Chart the counts of each `EVENT_TYPE` generated for the interactions dataset. We're simulating a site where visitors heavily view/browse products and to a lesser degree add products to their cart and checkout.

In [None]:
categorical_attributes = interactions_df.select_dtypes(include = ['object'])

plt.figure(figsize=(16,3))
sns.countplot(data = categorical_attributes, x = 'EVENT_TYPE')

#### Upload Data
Now we will upload the data we prepared (currently saved in our local folder) to Amazon S3.

In [None]:
boto3.Session().resource('s3').Bucket(bucket).Object(interactions_filename).upload_file(interactions_filename)

In [None]:
boto3.Session().resource('s3').Bucket(bucket).Object(items_filename).upload_file(items_filename)

In [None]:
boto3.Session().resource('s3').Bucket(bucket).Object(users_filename).upload_file(users_filename)

## Configure Amazon Personalize

Now that we've prepared our three datasets and uploaded them to S3 we'll need to configure the Amazon Personalize service to understand our data so that it can be used to train models for generating recommendations.

## Create a dataset group

The highest level of isolation and abstraction with Amazon Personalize is a *dataset group*. Information stored within one of these dataset groups has no impact on any other dataset group or models created from one - they are completely isolated. This allows you to run many experiments and is part of how we keep your models private and fully trained only on your data. 

Before importing the data prepared earlier, there needs to be a dataset group and a dataset added to it that handles the interactions.

Dataset groups can house the following types of information:

* User-item-interactions
* Event streams (real-time interactions)
* User metadata
* Item metadata

Before we create the dataset group and the dataset for our interaction data, let's validate that your environment can communicate successfully with Amazon Personalize.

In [None]:
# Configure the SDK to Personalize:
personalize = boto3.client('personalize')
personalize_runtime = boto3.client('personalize-runtime')
print("We can communicate with Personalize!")

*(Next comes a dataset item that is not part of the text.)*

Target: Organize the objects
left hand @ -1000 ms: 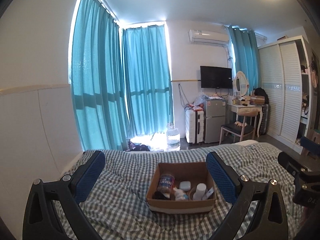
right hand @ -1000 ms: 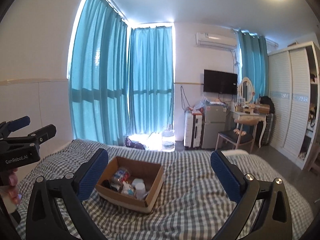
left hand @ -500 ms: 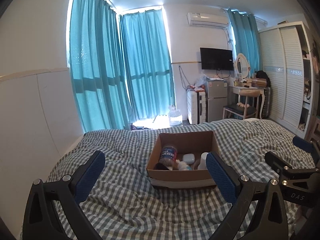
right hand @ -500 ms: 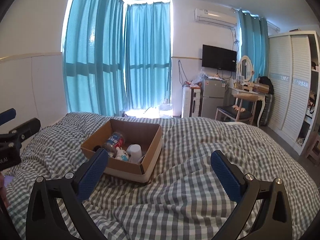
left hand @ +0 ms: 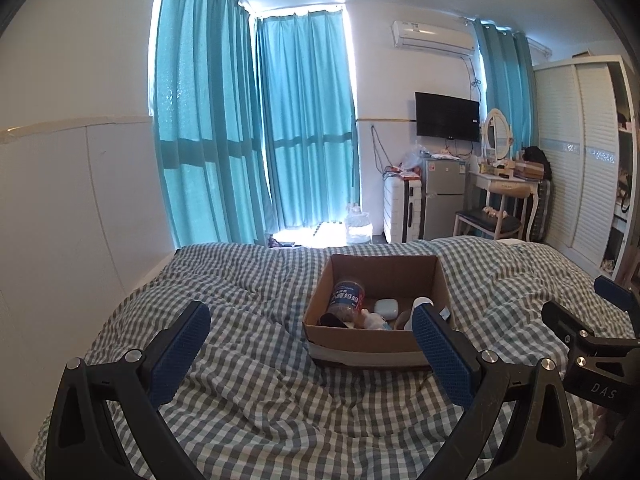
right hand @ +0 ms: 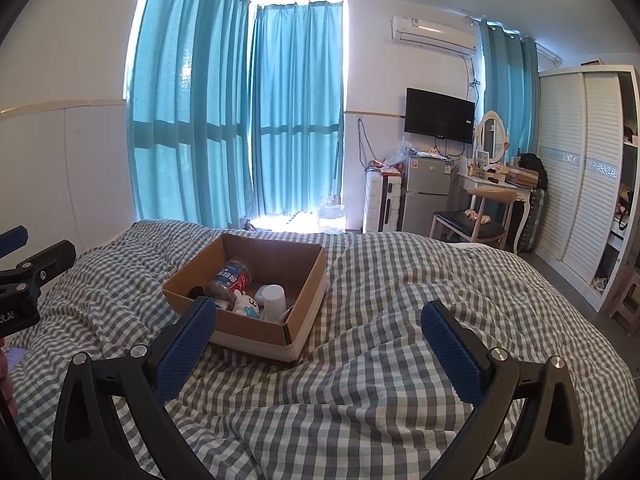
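Item: cardboard box (left hand: 376,346), open-topped, resting on the checked bedspread (left hand: 248,392) near the middle of the bed.

Contents: a bottle with a blue label (left hand: 345,300) lying on its side at the box's left, its length running from the near wall toward the far one; a small white case (left hand: 386,306) flat toward the middle; a white cylindrical container (right hand: 273,298) upright at the right; a small white plush figure (right hand: 245,303) against the near wall. A dark object beside the bottle's near end is too shadowed to identify, possibly a cap.

Position relative to you: the box lies ahead of your left gripper (left hand: 310,348), a little right of its centre line, its right fingertip overlapping the box's near right corner in view. From your right gripper (right hand: 320,334) the box sits ahead and to the left, just behind the left fingertip.

Nearer hand: the left, as judged from both views.

Gripper condition: both spread wide, both empty.

Surroundings: teal curtains (left hand: 256,128) and a wardrobe (left hand: 580,160), well apart from the box.
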Demonstrator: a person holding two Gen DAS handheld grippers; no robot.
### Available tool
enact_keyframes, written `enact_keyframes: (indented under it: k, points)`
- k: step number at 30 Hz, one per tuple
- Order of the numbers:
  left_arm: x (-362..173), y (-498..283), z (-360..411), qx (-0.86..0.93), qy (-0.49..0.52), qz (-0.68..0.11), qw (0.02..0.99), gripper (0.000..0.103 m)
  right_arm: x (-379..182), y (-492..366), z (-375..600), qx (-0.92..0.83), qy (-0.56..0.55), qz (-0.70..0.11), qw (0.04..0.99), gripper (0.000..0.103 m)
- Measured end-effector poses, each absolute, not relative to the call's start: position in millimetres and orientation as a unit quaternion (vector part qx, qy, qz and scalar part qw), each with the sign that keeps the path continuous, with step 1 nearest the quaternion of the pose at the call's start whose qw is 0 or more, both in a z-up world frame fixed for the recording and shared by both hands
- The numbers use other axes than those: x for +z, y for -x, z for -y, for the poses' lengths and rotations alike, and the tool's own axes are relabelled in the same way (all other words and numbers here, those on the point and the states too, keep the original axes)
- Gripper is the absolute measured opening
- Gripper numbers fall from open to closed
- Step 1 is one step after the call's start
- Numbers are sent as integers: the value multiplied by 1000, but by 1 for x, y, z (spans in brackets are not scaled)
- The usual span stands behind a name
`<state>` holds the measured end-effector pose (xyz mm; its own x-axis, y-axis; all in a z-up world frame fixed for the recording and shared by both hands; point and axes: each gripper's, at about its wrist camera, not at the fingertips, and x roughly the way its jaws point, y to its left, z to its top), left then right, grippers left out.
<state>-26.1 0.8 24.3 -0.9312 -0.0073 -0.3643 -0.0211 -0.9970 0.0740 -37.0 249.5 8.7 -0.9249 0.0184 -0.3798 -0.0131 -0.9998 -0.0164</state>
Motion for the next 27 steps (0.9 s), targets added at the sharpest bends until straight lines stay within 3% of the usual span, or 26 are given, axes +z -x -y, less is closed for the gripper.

### Create and Wait for Dataset Group

Next we need to create the dataset group that will contain our three datasets.

#### Create Dataset Group

In [None]:
create_dataset_group_response = personalize.create_dataset_group(
 name = 'cgp-dataset'
)
dataset_group_arn = create_dataset_group_response['datasetGroupArn']
print(json.dumps(create_dataset_group_response, indent=2))

print(f'DatasetGroupArn = {dataset_group_arn}')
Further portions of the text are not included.